• What to produce: Copy from the first line below down to and including the line with "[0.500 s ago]". Skip the pictures.

=== Section Start ===

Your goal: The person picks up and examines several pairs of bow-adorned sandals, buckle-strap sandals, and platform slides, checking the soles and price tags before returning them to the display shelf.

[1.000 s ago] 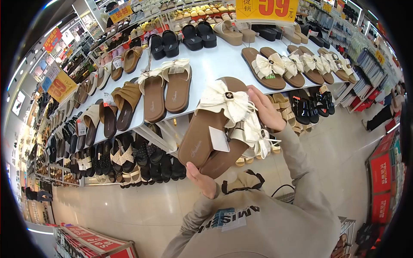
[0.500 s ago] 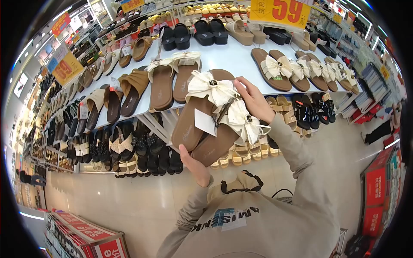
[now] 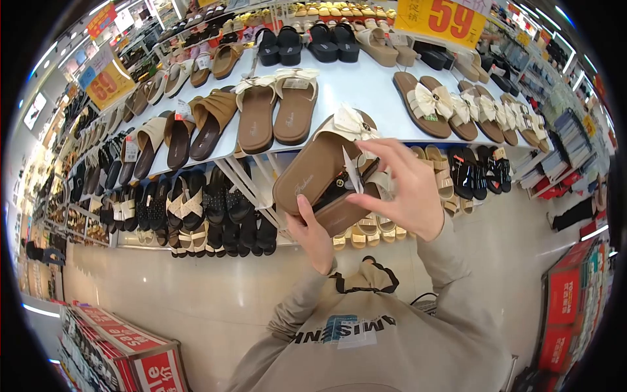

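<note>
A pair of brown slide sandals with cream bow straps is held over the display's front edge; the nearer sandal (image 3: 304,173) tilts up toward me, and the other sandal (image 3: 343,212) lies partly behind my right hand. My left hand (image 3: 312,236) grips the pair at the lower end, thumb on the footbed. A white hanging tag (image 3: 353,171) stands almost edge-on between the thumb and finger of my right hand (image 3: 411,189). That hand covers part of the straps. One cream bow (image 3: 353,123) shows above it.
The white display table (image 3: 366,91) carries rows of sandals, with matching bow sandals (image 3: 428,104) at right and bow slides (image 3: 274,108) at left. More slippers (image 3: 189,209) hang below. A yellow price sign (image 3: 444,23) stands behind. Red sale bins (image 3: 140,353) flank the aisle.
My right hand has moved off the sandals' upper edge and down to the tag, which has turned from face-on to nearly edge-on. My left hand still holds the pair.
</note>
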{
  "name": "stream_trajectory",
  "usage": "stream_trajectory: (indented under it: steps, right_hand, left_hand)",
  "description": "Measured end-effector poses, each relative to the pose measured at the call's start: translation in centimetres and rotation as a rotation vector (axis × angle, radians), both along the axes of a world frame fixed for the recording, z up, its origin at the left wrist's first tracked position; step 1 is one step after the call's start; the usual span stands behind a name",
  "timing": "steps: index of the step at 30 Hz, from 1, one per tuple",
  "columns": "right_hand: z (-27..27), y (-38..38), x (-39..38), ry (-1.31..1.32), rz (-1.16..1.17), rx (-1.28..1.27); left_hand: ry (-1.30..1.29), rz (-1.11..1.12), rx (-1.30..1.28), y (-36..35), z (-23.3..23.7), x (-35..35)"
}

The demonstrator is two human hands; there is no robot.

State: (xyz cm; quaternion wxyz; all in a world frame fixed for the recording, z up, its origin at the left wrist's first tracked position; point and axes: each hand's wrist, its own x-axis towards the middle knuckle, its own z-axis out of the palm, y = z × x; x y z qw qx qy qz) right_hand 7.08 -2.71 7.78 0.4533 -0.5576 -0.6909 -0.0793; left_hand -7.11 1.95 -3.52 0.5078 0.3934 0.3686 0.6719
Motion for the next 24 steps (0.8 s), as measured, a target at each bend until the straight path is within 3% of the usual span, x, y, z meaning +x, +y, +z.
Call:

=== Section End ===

• Reply to the exercise:
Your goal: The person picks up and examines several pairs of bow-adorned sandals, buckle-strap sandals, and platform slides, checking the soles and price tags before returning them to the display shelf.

[1.000 s ago] 
[0.500 s ago] 

The response to the exercise is now finished.